* **Task requirements**: Don't include any picture when you restate the data word for word.

= Beginning of Section =

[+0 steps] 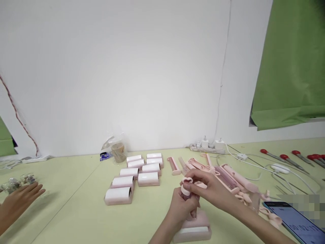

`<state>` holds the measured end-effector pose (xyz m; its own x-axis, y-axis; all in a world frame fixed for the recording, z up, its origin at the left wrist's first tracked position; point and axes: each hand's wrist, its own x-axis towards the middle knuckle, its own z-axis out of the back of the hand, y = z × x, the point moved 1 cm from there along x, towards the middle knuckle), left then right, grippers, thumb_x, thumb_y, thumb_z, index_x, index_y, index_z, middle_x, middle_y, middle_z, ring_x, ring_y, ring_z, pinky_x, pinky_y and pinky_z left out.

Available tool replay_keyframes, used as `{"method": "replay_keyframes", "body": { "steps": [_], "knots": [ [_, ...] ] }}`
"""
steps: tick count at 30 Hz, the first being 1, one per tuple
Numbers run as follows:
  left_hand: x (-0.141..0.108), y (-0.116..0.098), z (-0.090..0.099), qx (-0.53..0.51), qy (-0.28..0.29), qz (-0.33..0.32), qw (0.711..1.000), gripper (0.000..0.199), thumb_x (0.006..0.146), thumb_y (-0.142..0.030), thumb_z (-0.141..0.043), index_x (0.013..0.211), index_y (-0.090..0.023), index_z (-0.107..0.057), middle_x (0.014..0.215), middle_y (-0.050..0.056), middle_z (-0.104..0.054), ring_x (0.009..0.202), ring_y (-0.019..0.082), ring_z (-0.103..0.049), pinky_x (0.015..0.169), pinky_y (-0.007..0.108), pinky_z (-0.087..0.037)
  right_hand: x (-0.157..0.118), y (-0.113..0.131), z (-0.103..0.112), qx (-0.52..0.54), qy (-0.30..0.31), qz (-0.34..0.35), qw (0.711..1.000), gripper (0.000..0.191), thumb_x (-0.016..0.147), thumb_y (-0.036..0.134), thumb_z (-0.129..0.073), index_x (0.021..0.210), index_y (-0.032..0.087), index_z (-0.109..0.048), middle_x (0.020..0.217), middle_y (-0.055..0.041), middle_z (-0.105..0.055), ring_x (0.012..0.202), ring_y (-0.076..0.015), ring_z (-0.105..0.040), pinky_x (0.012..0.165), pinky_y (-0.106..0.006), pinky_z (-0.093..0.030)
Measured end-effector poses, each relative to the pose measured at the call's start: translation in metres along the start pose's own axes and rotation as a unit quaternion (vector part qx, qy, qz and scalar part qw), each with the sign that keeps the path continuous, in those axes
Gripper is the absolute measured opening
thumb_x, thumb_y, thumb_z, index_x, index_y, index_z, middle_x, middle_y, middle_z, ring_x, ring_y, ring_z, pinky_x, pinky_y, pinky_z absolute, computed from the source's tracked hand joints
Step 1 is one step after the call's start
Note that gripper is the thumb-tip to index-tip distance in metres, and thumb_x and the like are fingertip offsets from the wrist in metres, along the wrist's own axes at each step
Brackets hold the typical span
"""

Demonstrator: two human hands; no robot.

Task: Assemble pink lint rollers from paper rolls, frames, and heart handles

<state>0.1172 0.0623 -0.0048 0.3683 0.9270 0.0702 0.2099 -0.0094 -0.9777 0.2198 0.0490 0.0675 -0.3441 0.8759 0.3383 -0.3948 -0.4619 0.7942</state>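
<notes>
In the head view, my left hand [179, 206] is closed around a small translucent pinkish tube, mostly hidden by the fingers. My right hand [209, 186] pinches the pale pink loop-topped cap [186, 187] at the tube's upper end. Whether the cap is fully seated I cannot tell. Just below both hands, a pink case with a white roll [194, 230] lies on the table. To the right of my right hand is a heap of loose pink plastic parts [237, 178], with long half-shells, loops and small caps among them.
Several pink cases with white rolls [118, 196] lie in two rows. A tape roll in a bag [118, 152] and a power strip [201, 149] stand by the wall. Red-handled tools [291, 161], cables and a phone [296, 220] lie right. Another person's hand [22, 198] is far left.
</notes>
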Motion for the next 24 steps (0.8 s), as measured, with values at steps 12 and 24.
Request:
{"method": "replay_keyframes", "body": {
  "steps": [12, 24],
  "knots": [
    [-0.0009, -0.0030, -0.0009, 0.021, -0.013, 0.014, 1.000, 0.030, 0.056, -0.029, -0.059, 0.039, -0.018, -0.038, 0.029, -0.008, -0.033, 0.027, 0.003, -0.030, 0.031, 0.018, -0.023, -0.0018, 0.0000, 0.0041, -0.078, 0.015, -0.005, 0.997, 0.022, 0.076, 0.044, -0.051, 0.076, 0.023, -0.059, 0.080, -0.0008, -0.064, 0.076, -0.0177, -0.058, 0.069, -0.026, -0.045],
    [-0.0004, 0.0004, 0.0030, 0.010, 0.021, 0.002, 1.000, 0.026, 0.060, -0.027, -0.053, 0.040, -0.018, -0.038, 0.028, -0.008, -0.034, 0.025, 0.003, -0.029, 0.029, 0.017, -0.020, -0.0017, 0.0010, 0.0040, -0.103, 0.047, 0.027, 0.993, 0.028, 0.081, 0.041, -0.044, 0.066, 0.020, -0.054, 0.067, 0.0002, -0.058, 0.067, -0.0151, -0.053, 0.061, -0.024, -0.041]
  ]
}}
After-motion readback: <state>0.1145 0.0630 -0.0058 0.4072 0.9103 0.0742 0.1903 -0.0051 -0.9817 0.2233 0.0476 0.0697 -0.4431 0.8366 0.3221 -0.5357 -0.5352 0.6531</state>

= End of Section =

* **Result of this exercise**:
[+0 steps] 

`<state>` holds the measured end-effector pose (xyz m; its own x-axis, y-axis; all in a world frame fixed for the recording, z up, its origin at the left wrist's first tracked position; point and axes: each hand's wrist, its own x-axis towards the middle knuckle, its own z-axis out of the back of the hand, y = z × x, the point moved 1 cm from there along x, towards the middle knuckle), left then right, grippers, thumb_x, thumb_y, thumb_z, index_x, index_y, index_z, middle_x, middle_y, middle_z, ring_x, ring_y, ring_z, pinky_x, pinky_y and pinky_z left out.

Available tool replay_keyframes, used as `{"method": "replay_keyframes", "body": { "steps": [_], "knots": [ [_, ...] ] }}`
"""
steps: tick count at 30 Hz, the first being 1, one per tuple
Numbers run as follows:
  left_hand: x (-0.141..0.108), y (-0.116..0.098), z (-0.090..0.099), qx (-0.53..0.51), qy (-0.28..0.29), qz (-0.33..0.32), qw (0.711..1.000), gripper (0.000..0.199), thumb_x (0.006..0.146), thumb_y (-0.142..0.030), thumb_z (-0.141..0.043), index_x (0.013..0.211), index_y (-0.090..0.023), index_z (-0.107..0.057), middle_x (0.014..0.215), middle_y (-0.050..0.056), middle_z (-0.104..0.054), ring_x (0.009..0.202), ring_y (-0.019..0.082), ring_z (-0.103..0.049), pinky_x (0.015..0.169), pinky_y (-0.007..0.108), pinky_z (-0.087..0.037)
  right_hand: x (-0.157..0.118), y (-0.113..0.131), z (-0.103..0.112), qx (-0.52..0.54), qy (-0.30..0.31), qz (-0.34..0.35), qw (0.711..1.000), gripper (0.000..0.191), thumb_x (-0.016..0.147), thumb_y (-0.036..0.134), thumb_z (-0.129..0.073), index_x (0.021..0.210), index_y (-0.032..0.087), index_z (-0.109..0.048), middle_x (0.020..0.217), middle_y (-0.055..0.041), middle_z (-0.105..0.055), ring_x (0.012..0.202), ring_y (-0.076..0.015), ring_z (-0.105..0.040), pinky_x (0.012..0.165), pinky_y (-0.106..0.006), pinky_z (-0.093..0.030)
Measured end-effector poses, each relative to the pose measured at the call's start: translation in metres along the start pose's own axes and rotation as a unit quaternion (vector part qx, qy, qz and scalar part qw), each with the sign that keeps the path continuous, in those axes
Gripper is the absolute measured opening
thumb_x, thumb_y, thumb_z, index_x, index_y, index_z, middle_x, middle_y, middle_z, ring_x, ring_y, ring_z, pinky_x, pinky_y, pinky_z absolute, computed from the source's tracked hand joints
Step 1 is one step after the call's start
Note that gripper is the thumb-tip to index-tip distance in metres, and thumb_x and the like are fingertip offsets from the wrist in metres, along the wrist's own axes at each step
Brackets hold the typical span
"""

Demonstrator: two human hands; no robot.

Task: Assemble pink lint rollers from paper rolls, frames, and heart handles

<state>0.1172 0.0623 -0.0048 0.3683 0.9270 0.0702 0.2099 -0.0094 -0.9777 0.2198 0.0490 0.0675 -0.3441 0.8759 0.3383 -0.3948 -0.4619 0.7942</state>
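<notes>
In the head view, my left hand [179, 206] is closed around a small translucent pinkish tube, mostly hidden by the fingers. My right hand [209, 186] pinches the pale pink loop-topped cap [186, 187] at the tube's upper end. Whether the cap is fully seated I cannot tell. Just below both hands, a pink case with a white roll [194, 230] lies on the table. To the right of my right hand is a heap of loose pink plastic parts [237, 178], with long half-shells, loops and small caps among them.
Several pink cases with white rolls [118, 196] lie in two rows. A tape roll in a bag [118, 152] and a power strip [201, 149] stand by the wall. Red-handled tools [291, 161], cables and a phone [296, 220] lie right. Another person's hand [22, 198] is far left.
</notes>
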Motion for the next 24 steps (0.8 s), as measured, with values at steps 12 and 24.
Request:
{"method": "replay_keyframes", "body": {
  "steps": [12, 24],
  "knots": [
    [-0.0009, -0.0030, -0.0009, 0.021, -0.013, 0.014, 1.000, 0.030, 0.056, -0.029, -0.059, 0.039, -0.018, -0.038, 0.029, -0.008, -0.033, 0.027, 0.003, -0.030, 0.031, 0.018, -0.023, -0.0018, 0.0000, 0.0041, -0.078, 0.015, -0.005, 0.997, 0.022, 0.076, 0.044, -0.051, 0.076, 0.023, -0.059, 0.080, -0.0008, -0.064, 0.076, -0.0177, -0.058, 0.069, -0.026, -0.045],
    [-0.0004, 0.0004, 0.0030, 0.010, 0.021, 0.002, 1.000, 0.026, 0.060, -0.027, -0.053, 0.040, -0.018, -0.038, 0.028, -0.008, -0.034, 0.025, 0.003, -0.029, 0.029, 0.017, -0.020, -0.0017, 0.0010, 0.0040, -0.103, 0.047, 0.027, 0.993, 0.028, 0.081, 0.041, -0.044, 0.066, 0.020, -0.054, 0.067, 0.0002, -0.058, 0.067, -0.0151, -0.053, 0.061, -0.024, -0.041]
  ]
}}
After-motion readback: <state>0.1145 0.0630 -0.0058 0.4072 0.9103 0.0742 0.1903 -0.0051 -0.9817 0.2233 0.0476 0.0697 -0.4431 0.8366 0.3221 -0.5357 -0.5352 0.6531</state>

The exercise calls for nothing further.